**Task to complete**
Print the data in full, exactly as it reads.

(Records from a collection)
+===+

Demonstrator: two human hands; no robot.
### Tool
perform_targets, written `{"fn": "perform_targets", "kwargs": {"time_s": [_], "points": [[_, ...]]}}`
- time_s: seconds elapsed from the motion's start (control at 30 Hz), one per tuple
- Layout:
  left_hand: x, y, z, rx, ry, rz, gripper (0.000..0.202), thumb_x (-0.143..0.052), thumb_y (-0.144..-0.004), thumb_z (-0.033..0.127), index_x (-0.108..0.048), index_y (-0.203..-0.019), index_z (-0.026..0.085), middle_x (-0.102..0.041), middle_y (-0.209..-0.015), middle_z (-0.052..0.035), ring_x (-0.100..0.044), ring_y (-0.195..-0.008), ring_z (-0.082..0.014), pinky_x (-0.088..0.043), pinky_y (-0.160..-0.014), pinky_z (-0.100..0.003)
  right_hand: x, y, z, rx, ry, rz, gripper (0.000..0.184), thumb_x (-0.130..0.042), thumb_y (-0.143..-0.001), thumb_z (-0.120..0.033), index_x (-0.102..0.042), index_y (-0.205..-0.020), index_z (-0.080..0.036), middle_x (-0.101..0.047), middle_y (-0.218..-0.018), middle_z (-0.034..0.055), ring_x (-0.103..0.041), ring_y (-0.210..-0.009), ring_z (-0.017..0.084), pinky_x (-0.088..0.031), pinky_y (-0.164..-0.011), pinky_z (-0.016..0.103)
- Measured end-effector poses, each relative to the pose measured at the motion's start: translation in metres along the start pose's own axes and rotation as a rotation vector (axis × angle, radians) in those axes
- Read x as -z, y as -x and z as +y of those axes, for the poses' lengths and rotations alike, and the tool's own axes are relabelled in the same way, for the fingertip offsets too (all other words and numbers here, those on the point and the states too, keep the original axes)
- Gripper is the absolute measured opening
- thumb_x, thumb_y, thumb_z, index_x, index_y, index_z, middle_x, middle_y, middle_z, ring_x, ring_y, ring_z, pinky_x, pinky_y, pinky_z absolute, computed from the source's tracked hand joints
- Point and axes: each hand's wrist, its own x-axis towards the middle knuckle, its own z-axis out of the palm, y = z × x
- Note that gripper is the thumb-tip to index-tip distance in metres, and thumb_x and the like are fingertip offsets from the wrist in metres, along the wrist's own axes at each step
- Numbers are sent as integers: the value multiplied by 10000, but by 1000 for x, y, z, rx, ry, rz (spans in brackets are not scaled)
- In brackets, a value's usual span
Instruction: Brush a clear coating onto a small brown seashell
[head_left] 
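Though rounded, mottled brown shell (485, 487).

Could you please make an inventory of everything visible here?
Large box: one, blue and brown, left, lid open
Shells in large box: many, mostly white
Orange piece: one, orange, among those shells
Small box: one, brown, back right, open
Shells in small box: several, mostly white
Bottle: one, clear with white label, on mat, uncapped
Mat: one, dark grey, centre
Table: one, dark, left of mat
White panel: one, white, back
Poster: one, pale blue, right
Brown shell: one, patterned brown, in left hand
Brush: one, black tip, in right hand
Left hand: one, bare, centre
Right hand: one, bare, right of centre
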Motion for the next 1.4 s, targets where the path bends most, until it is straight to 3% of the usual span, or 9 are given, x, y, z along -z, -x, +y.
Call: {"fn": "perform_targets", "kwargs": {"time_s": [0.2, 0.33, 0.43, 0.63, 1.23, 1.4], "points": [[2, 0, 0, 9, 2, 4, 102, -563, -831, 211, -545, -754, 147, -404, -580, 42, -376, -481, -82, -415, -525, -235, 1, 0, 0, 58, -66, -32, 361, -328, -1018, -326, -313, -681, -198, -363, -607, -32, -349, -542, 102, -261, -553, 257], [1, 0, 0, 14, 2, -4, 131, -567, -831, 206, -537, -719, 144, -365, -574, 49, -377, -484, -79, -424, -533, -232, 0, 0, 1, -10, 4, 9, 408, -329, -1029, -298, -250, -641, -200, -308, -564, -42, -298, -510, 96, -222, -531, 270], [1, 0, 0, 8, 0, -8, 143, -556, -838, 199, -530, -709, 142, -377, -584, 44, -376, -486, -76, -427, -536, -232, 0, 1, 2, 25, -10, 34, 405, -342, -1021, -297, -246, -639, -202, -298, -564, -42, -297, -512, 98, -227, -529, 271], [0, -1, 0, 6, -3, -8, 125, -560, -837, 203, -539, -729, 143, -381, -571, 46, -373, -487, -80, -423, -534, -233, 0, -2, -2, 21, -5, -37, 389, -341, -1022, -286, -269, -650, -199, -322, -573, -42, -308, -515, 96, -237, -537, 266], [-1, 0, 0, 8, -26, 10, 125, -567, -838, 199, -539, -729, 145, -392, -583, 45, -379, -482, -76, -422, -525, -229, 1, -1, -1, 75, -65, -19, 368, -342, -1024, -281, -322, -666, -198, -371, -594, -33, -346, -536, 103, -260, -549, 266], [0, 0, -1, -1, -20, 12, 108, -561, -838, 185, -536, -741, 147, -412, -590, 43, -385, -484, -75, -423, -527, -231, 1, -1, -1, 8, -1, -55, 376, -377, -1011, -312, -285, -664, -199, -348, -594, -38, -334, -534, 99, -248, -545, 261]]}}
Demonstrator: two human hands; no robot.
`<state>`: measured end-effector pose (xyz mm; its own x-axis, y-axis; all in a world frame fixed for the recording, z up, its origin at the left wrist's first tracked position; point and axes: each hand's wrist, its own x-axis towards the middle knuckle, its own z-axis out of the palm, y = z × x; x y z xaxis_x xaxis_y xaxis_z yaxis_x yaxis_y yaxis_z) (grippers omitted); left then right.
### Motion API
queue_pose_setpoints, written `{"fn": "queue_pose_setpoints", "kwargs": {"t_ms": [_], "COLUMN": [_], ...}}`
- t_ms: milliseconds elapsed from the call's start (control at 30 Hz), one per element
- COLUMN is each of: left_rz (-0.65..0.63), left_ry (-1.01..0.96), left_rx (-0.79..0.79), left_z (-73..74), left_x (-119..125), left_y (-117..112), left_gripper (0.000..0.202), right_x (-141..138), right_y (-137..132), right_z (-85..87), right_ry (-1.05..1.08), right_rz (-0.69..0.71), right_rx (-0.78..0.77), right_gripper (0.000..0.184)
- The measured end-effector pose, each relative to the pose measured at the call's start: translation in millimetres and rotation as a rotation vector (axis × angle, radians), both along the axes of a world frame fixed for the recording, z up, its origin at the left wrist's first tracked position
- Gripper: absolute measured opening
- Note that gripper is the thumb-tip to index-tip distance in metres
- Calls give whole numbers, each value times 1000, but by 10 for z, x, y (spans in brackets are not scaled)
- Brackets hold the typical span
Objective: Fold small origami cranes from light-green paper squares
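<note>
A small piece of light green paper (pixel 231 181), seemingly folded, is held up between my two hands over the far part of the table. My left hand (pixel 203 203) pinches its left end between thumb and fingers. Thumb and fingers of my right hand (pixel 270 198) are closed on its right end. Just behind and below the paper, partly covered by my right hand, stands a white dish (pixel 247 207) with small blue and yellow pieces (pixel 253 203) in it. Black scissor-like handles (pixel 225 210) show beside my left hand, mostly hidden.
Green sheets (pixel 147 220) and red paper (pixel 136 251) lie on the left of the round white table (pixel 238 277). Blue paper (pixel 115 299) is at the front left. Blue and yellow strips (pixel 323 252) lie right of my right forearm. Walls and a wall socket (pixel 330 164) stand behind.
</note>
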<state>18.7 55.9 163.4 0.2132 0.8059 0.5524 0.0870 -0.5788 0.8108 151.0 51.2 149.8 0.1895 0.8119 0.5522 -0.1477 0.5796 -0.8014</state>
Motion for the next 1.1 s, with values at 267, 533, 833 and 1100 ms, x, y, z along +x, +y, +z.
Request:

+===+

**Solution for this task**
Demonstrator: two human hands; no robot.
### Tool
perform_targets, written `{"fn": "perform_targets", "kwargs": {"time_s": [_], "points": [[_, ...]]}}`
- time_s: seconds elapsed from the motion's start (control at 30 Hz), one per tuple
- Layout:
  left_hand: x, y, z, rx, ry, rz, gripper (0.000..0.202), thumb_x (-0.143..0.052), thumb_y (-0.144..-0.004), thumb_z (-0.033..0.127), index_x (-0.108..0.048), index_y (-0.203..-0.019), index_z (-0.026..0.085), middle_x (-0.102..0.041), middle_y (-0.209..-0.015), middle_z (-0.052..0.035), ring_x (-0.100..0.044), ring_y (-0.195..-0.008), ring_z (-0.082..0.014), pinky_x (-0.088..0.043), pinky_y (-0.160..-0.014), pinky_z (-0.100..0.003)
  right_hand: x, y, z, rx, ry, rz, gripper (0.000..0.184), thumb_x (-0.130..0.042), thumb_y (-0.143..-0.001), thumb_z (-0.120..0.033), index_x (-0.102..0.042), index_y (-0.205..-0.020), index_z (-0.080..0.036), middle_x (-0.101..0.047), middle_y (-0.218..-0.018), middle_z (-0.034..0.055), ring_x (-0.103..0.041), ring_y (-0.210..-0.009), ring_z (-0.017..0.084), pinky_x (-0.088..0.031), pinky_y (-0.164..-0.011), pinky_z (-0.016..0.103)
- Measured end-effector poses, each relative to the pose measured at the motion's start: translation in metres along the start pose's own axes and rotation as a rotation vector (axis × angle, radians) in those axes
- Read x as -z, y as -x and z as +y of those axes, for the poses' lengths and rotations alike, and the tool's own axes are relabelled in the same way, for the fingertip offsets too (all other words and numbers here, those on the point and the states too, keep the original axes)
- Gripper is the absolute measured opening
- thumb_x, thumb_y, thumb_z, index_x, index_y, index_z, middle_x, middle_y, middle_z, ring_x, ring_y, ring_z, pinky_x, pinky_y, pinky_z absolute, computed from the source's tracked hand joints
- Point and axes: each hand's wrist, its own x-axis towards the middle knuckle, its own z-axis out of the palm, y = z × x
- Note that gripper is the thumb-tip to index-tip distance in metres, and thumb_x and the like are fingertip offsets from the wrist in metres, along the wrist's own axes at each step
- Numbers are sent as integers: the value multiplied by 10000, but by 1000 for x, y, z, rx, ry, rz (spans in brackets are not scaled)
- In brackets, a value's usual span
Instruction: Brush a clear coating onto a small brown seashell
[head_left] 
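Though rounded, mottled brown shell (485, 487).

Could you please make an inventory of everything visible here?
Large box: one, blue and brown, left, lid open
Shells in large box: many, mostly white
Orange piece: one, orange, among those shells
Small box: one, brown, back right, open
Shells in small box: several, mostly white
Bottle: one, clear with white label, on mat, uncapped
Mat: one, dark grey, centre
Table: one, dark, left of mat
White panel: one, white, back
Poster: one, pale blue, right
Brown shell: one, patterned brown, in left hand
Brush: one, black tip, in right hand
Left hand: one, bare, centre
Right hand: one, bare, right of centre
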Motion for the next 1.4 s, targets where the path bends most, until it is straight to 3% of the usual span, or 9 are given, x, y, z along -z, -x, +y.
Call: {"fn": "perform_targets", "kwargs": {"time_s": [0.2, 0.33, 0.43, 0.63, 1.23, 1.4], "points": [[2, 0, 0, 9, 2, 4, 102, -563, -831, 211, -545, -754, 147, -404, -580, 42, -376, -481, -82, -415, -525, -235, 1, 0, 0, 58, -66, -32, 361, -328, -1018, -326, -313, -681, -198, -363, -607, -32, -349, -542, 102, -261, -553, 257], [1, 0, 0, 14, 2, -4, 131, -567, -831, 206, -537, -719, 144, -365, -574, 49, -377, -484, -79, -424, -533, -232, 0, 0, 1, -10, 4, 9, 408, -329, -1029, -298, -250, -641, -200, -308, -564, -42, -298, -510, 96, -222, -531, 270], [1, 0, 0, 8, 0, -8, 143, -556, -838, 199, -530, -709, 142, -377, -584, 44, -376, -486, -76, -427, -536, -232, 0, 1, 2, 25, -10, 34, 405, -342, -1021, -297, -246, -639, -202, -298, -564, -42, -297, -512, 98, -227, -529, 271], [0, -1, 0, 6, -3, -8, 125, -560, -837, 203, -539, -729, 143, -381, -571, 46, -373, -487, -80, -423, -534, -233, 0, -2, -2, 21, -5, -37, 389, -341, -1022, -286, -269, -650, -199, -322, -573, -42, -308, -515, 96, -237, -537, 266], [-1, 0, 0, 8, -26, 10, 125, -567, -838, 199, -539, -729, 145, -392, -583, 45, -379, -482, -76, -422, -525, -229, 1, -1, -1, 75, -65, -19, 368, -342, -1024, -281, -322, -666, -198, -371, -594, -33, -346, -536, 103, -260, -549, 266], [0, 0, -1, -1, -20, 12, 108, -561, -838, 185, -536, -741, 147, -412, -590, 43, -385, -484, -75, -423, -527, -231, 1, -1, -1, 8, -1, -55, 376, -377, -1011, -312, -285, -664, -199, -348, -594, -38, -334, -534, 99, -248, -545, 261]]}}
Demonstrator: two human hands; no robot.
`<state>`: measured end-effector pose (xyz mm; its own x-axis, y-axis; all in a world frame fixed for the recording, z up, its origin at the left wrist's first tracked position; point and axes: each hand's wrist, its own x-axis towards the middle knuckle, its own z-axis out of the palm, y = z × x; x y z xaxis_x xaxis_y xaxis_z yaxis_x yaxis_y yaxis_z) (grippers omitted); left then right.
### Motion API
queue_pose_setpoints, written `{"fn": "queue_pose_setpoints", "kwargs": {"t_ms": [_], "COLUMN": [_], ...}}`
- t_ms: milliseconds elapsed from the call's start (control at 30 Hz), one per element
- COLUMN is each of: left_rz (-0.65..0.63), left_ry (-1.01..0.96), left_rx (-0.79..0.79), left_z (-73..74), left_x (-119..125), left_y (-117..112), left_gripper (0.000..0.202), right_x (-141..138), right_y (-137..132), right_z (-85..87), right_ry (-1.05..1.08), right_rz (-0.69..0.71), right_rx (-0.78..0.77), right_gripper (0.000..0.184)
- The measured end-effector pose, each relative to the pose measured at the call's start: translation in millimetres and rotation as a rotation vector (axis × angle, radians), both along the axes of a world frame fixed for the recording, z up, its origin at the left wrist's first tracked position
- Gripper: absolute measured opening
- Note that gripper is the thumb-tip to index-tip distance in metres
- Calls give whole numbers, each value times 1000, but by 10 for z, x, y (spans in brackets are not scaled)
- Brackets hold the typical span
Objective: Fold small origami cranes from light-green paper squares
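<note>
A small piece of light green paper (pixel 231 181), seemingly folded, is held up between my two hands over the far part of the table. My left hand (pixel 203 203) pinches its left end between thumb and fingers. Thumb and fingers of my right hand (pixel 270 198) are closed on its right end. Just behind and below the paper, partly covered by my right hand, stands a white dish (pixel 247 207) with small blue and yellow pieces (pixel 253 203) in it. Black scissor-like handles (pixel 225 210) show beside my left hand, mostly hidden.
Green sheets (pixel 147 220) and red paper (pixel 136 251) lie on the left of the round white table (pixel 238 277). Blue paper (pixel 115 299) is at the front left. Blue and yellow strips (pixel 323 252) lie right of my right forearm. Walls and a wall socket (pixel 330 164) stand behind.
</note>
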<state>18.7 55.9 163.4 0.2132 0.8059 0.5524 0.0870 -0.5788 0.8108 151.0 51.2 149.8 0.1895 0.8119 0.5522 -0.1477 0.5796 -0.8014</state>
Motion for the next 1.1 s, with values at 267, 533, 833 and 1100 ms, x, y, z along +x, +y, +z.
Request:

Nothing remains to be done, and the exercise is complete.